WORK TO BE COMPLETED: Skip the pictures and write out, word for word, the lines below from the one with "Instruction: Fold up" through the one with "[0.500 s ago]", inclusive.

DATA TO EXAMINE:
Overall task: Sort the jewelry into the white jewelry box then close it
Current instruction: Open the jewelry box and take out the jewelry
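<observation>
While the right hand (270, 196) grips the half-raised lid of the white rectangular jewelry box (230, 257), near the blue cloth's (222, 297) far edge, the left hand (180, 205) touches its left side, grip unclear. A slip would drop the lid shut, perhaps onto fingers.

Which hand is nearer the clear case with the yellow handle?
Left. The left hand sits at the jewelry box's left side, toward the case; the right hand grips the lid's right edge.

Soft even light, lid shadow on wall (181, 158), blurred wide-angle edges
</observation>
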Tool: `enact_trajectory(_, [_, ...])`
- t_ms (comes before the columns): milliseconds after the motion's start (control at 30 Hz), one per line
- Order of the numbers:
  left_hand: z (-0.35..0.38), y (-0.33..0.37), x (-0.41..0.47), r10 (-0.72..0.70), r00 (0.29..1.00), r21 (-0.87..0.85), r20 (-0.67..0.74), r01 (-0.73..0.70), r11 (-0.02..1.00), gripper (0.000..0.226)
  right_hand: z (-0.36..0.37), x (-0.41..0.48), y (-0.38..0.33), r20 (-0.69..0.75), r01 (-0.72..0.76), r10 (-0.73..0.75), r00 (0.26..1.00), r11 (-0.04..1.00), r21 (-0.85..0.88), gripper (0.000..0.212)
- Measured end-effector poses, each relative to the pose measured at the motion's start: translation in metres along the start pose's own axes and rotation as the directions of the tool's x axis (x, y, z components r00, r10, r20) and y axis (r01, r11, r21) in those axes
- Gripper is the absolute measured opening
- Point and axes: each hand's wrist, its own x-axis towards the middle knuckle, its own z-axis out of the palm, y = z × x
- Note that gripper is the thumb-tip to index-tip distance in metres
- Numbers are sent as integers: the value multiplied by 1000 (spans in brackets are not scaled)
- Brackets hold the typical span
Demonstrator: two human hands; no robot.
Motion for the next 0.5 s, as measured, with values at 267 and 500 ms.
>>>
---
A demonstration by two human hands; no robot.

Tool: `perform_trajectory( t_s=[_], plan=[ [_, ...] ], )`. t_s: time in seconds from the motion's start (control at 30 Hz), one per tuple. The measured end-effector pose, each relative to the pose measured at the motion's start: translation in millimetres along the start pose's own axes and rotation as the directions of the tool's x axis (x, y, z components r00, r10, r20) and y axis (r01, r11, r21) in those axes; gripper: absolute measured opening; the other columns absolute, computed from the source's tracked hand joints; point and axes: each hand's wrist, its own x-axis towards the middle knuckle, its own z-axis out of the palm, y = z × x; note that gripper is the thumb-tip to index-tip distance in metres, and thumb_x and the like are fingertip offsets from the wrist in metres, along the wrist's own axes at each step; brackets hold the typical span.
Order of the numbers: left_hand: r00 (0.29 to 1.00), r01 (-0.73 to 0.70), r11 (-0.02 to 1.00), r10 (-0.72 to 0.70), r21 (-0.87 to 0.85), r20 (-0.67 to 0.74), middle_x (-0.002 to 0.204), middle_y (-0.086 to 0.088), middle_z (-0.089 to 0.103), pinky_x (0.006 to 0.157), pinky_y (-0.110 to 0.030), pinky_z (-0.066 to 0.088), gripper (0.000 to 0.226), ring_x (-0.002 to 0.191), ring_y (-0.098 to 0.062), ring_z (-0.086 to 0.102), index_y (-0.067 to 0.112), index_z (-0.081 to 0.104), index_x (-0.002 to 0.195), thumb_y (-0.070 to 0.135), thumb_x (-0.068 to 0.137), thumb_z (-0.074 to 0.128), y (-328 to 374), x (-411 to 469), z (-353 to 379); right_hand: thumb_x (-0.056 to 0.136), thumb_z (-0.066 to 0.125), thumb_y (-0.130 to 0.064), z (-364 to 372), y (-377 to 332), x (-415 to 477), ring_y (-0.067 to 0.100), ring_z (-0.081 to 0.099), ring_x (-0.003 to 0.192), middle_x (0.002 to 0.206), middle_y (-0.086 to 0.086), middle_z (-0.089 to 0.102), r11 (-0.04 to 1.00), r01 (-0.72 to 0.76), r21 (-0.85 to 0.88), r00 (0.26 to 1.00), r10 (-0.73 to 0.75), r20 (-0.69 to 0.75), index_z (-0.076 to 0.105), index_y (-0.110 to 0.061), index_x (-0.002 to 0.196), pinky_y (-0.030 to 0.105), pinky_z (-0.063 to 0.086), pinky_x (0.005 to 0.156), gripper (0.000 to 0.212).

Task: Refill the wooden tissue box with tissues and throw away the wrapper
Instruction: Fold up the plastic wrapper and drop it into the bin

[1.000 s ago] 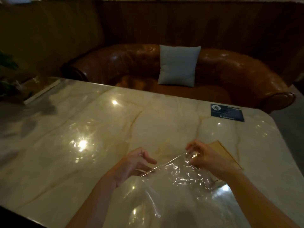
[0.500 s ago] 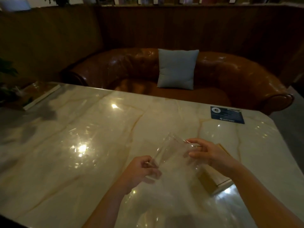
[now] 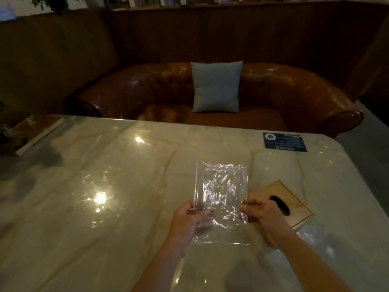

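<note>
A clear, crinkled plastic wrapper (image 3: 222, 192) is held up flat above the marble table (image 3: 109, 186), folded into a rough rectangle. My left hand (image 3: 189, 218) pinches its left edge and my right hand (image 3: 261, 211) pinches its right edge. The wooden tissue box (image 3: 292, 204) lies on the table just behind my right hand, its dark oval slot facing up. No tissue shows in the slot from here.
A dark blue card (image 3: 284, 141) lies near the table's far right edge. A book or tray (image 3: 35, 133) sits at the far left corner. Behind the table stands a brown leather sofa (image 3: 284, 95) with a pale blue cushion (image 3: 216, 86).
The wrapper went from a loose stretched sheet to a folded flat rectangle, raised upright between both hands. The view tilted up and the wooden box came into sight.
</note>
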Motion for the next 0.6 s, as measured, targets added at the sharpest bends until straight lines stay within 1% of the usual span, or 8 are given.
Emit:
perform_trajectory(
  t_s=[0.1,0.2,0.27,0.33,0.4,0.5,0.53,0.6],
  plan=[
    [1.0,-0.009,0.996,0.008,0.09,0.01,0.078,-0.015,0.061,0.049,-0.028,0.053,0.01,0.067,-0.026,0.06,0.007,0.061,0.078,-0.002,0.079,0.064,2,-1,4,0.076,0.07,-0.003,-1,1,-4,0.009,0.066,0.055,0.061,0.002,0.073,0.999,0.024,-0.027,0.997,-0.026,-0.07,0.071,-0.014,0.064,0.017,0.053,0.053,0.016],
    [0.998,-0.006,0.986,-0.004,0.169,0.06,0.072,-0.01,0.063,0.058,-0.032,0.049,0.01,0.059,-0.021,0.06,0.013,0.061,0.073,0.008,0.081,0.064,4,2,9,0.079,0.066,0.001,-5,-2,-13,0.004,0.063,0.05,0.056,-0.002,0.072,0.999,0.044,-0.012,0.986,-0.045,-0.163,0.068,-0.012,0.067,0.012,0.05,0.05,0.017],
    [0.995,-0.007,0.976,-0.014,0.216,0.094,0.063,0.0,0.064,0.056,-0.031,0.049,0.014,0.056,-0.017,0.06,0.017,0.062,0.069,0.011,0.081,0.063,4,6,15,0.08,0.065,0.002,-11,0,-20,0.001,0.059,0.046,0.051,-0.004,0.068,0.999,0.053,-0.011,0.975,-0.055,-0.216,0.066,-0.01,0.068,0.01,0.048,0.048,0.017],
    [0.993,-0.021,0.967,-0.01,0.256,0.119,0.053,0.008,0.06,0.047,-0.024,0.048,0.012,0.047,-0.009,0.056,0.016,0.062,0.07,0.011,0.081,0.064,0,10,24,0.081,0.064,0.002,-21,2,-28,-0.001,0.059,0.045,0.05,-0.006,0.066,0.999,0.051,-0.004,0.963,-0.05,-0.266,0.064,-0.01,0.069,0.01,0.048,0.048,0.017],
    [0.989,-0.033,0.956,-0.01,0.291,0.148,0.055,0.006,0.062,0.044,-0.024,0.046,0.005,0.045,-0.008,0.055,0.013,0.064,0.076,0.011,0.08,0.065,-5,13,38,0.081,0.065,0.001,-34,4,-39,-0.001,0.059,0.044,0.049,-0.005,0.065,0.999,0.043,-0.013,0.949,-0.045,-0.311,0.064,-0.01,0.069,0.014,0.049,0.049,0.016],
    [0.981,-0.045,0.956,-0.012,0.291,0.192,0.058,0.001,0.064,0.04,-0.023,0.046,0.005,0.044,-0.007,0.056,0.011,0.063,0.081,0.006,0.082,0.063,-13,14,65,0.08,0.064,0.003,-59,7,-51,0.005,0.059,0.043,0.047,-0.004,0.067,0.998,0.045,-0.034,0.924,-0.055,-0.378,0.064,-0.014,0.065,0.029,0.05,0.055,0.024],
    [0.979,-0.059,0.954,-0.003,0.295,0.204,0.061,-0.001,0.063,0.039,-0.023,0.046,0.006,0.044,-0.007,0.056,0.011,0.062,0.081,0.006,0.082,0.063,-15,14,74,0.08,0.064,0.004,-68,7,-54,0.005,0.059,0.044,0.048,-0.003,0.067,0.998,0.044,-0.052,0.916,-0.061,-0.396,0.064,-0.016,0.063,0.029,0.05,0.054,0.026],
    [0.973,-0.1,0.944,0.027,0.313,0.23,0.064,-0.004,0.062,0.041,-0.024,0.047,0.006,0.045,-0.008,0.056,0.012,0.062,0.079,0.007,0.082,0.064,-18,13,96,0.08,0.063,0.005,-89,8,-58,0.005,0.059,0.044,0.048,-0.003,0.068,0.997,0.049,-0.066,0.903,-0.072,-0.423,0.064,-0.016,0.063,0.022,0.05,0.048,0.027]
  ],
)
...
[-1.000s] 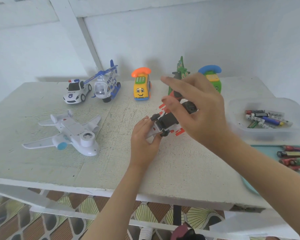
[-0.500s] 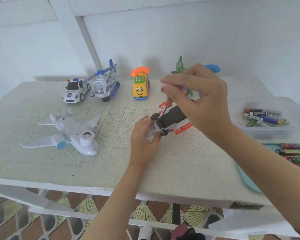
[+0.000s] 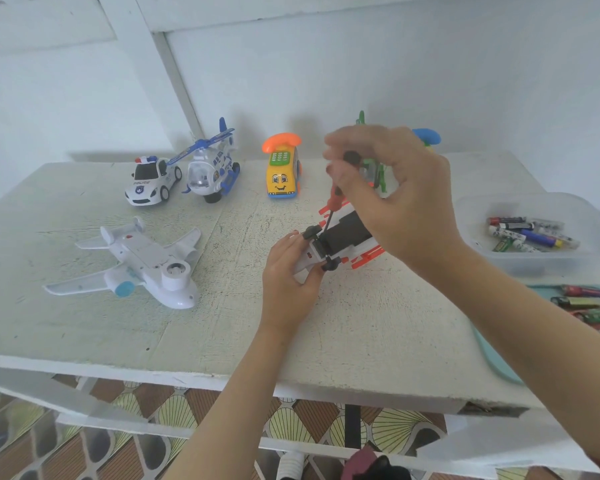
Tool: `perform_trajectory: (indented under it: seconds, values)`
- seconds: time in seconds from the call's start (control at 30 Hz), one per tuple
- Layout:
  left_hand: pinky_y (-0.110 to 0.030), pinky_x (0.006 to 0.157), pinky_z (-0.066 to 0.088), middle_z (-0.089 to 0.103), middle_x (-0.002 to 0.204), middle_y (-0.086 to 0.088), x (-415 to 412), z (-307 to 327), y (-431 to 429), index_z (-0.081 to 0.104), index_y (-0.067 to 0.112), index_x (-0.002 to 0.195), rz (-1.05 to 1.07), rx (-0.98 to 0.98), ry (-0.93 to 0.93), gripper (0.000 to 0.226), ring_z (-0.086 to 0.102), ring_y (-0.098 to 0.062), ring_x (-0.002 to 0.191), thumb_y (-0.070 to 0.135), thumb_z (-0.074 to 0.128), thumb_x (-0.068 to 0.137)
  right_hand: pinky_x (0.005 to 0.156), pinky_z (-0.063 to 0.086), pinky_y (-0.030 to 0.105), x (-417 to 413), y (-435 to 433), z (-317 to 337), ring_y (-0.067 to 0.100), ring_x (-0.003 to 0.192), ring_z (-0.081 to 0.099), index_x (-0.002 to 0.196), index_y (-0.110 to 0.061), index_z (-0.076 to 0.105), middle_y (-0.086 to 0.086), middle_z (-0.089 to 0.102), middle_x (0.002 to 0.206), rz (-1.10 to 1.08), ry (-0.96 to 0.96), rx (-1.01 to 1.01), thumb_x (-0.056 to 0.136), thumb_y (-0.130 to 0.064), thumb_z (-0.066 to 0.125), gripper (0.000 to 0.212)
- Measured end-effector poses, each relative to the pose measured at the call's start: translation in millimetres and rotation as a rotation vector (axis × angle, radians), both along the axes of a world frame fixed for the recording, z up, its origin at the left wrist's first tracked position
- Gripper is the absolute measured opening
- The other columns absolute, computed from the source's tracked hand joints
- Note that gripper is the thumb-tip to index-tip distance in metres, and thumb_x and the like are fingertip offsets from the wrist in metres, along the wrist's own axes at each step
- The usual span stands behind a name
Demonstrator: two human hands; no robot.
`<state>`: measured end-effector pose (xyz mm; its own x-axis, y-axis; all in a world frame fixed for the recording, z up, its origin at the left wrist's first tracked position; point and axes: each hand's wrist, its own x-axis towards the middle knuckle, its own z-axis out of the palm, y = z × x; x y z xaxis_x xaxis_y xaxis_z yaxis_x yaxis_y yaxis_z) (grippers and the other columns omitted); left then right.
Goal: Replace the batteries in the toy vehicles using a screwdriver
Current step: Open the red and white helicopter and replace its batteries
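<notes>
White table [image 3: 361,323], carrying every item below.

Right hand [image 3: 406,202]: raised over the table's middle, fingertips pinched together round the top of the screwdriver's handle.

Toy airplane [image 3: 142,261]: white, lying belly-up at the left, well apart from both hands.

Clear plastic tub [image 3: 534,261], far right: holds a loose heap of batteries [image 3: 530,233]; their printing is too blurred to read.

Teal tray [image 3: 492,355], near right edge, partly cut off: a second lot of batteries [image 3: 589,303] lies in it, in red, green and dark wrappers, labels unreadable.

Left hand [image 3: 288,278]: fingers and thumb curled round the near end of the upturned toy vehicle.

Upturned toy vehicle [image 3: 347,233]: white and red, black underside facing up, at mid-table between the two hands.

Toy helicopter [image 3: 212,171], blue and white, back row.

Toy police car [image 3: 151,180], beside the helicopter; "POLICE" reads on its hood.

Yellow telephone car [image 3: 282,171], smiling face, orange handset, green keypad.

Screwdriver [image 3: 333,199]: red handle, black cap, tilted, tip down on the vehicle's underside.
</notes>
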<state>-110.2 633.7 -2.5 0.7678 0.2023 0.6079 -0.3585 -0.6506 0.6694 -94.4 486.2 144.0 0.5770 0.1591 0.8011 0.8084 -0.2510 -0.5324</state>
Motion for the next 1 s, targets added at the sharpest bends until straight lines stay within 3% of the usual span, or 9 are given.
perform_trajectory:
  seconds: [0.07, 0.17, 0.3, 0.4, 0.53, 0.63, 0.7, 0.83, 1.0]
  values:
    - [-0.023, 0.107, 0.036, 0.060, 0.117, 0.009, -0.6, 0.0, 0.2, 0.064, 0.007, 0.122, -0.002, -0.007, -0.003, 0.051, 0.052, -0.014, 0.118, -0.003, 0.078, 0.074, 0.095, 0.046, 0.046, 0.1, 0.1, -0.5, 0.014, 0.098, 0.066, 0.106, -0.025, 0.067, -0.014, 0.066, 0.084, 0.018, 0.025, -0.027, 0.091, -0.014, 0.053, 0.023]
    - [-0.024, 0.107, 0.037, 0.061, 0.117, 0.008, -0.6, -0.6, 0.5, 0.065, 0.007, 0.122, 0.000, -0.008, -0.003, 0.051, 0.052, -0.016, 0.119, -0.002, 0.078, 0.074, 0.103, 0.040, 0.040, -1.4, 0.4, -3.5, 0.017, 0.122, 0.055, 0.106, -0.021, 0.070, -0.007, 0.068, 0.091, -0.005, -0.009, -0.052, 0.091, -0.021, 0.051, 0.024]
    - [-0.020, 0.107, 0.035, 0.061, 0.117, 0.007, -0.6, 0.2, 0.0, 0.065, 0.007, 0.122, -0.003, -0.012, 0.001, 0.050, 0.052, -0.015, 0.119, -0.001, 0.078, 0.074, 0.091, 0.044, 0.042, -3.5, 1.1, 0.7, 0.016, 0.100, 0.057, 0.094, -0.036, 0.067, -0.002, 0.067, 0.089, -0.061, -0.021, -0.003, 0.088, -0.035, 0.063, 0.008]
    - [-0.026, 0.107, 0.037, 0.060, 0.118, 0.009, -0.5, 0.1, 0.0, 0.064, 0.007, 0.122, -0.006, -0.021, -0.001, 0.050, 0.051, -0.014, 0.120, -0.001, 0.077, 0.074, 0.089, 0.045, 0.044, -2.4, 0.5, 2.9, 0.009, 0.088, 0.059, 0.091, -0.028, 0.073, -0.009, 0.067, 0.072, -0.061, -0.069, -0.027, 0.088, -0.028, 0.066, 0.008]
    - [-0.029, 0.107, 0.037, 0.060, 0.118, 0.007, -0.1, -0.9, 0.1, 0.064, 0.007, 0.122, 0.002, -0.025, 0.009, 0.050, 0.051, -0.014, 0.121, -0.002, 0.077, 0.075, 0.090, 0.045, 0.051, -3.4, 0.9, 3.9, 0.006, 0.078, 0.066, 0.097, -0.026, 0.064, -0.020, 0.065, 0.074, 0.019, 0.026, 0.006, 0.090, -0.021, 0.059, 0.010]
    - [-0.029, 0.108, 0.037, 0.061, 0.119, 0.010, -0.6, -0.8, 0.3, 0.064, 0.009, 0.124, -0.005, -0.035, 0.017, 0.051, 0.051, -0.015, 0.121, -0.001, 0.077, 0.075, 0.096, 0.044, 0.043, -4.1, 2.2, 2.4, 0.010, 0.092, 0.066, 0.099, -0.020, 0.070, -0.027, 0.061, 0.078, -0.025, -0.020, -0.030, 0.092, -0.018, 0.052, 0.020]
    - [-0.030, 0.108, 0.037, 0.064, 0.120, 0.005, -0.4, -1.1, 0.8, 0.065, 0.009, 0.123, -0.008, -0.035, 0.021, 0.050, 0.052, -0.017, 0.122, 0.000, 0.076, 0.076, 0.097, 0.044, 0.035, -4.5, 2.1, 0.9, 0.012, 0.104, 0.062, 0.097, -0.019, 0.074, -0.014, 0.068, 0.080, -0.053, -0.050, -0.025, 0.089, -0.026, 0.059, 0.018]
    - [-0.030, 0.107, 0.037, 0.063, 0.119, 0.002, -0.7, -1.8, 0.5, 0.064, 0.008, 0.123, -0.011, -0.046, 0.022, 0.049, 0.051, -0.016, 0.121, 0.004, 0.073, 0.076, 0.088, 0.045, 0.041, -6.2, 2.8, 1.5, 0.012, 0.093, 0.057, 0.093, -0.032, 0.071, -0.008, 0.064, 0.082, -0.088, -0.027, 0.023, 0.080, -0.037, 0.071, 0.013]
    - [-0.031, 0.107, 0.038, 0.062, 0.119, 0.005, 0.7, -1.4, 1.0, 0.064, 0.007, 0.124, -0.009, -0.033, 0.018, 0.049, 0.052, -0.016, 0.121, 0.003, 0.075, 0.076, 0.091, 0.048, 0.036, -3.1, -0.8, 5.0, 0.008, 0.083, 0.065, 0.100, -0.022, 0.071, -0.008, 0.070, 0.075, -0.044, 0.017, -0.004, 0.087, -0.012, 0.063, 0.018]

WRITTEN REPLY:
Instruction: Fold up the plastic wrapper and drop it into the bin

[1.000 s ago] 
[0.500 s ago] 

The work on this exercise is finished.